# Electoral College Analysis

The number of electoral votes is based largely on the number of seats in Congress.  Most people understand how the size of the US Senate is determined-- 2 senators per state X 50 states == 100 senators.

The size of the House of Representatives needs a bit more explaining.

## The House of Representatives

The House of Representatives is meant to be proportional in size to the population of the state.

At the start of the Uninted States, there were only 65 seats in the House of Representatives.

George Washington considered the ideal ratio of representatives to voters to be close to 1:30,000.

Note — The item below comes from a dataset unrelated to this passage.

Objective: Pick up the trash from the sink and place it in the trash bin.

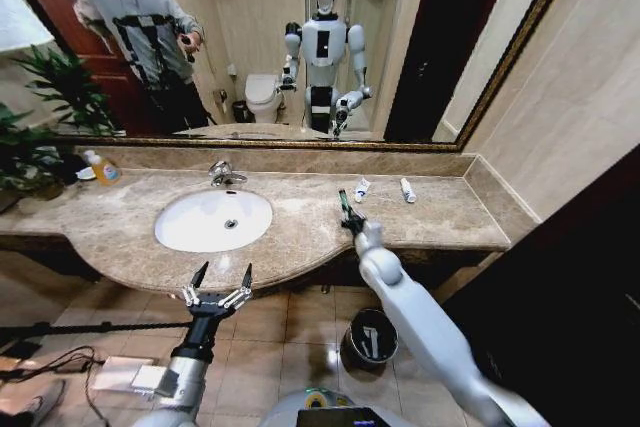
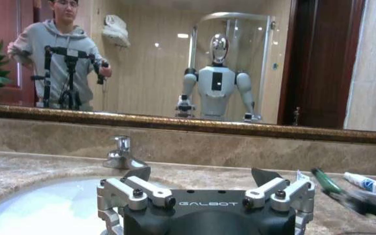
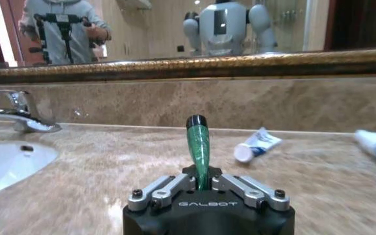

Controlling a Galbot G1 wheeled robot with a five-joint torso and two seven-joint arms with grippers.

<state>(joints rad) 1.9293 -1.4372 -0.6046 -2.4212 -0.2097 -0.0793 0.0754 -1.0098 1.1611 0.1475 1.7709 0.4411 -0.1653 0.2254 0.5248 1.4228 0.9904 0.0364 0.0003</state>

As of 2016, the *average* ratio is closer to 1:700,000!

### The Reappointment Act of 1929
A combined census and reapportionment bill that sets the method for apportioning seats in the U.S. House of Representatives according to each census such that there are always 435 seats.

A truly proportional division of seats would produce fractional seats, which doesn't work well for voting scenarios.
But since the stakes are high, a formal process needs to be in place.  The process, called "the method of equal proportions" is:

* Every state gets 1 seat to start.  This leaves 538 - 50 == 385 seats.
* The *priority number* for each state is computed.
* The state with the highest priority number is awarded a seat from those remaining.
* The priority number for each state is recomputed, and the process repeats until all the seats have been awarded.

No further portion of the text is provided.